What you should do: For this exercise, write out the whole listing below exactly, omitting its images.

Supplied information:
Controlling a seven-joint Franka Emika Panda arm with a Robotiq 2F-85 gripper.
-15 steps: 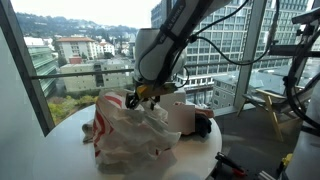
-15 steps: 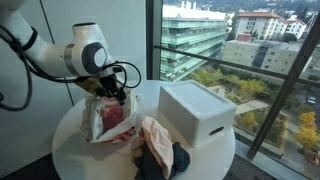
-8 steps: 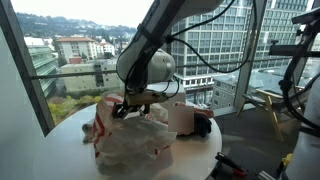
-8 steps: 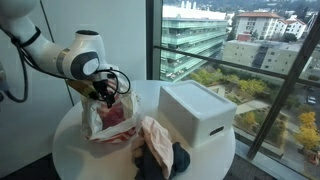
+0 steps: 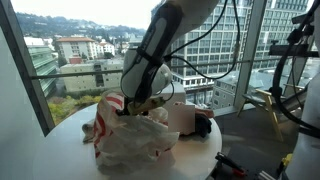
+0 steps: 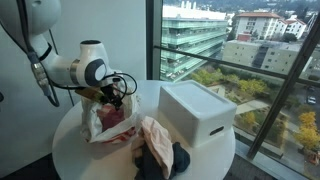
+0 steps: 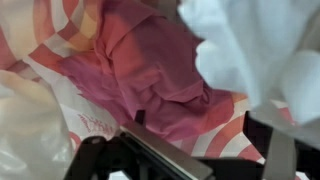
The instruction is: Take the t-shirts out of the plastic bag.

Solved problem:
Controlling a seven-joint Franka Emika Panda arm with a Robotiq 2F-85 gripper.
-15 steps: 
-15 steps: 
-8 steps: 
-8 steps: 
+0 steps: 
+0 steps: 
+0 steps: 
The instruction is: Take the t-shirts out of the plastic bag.

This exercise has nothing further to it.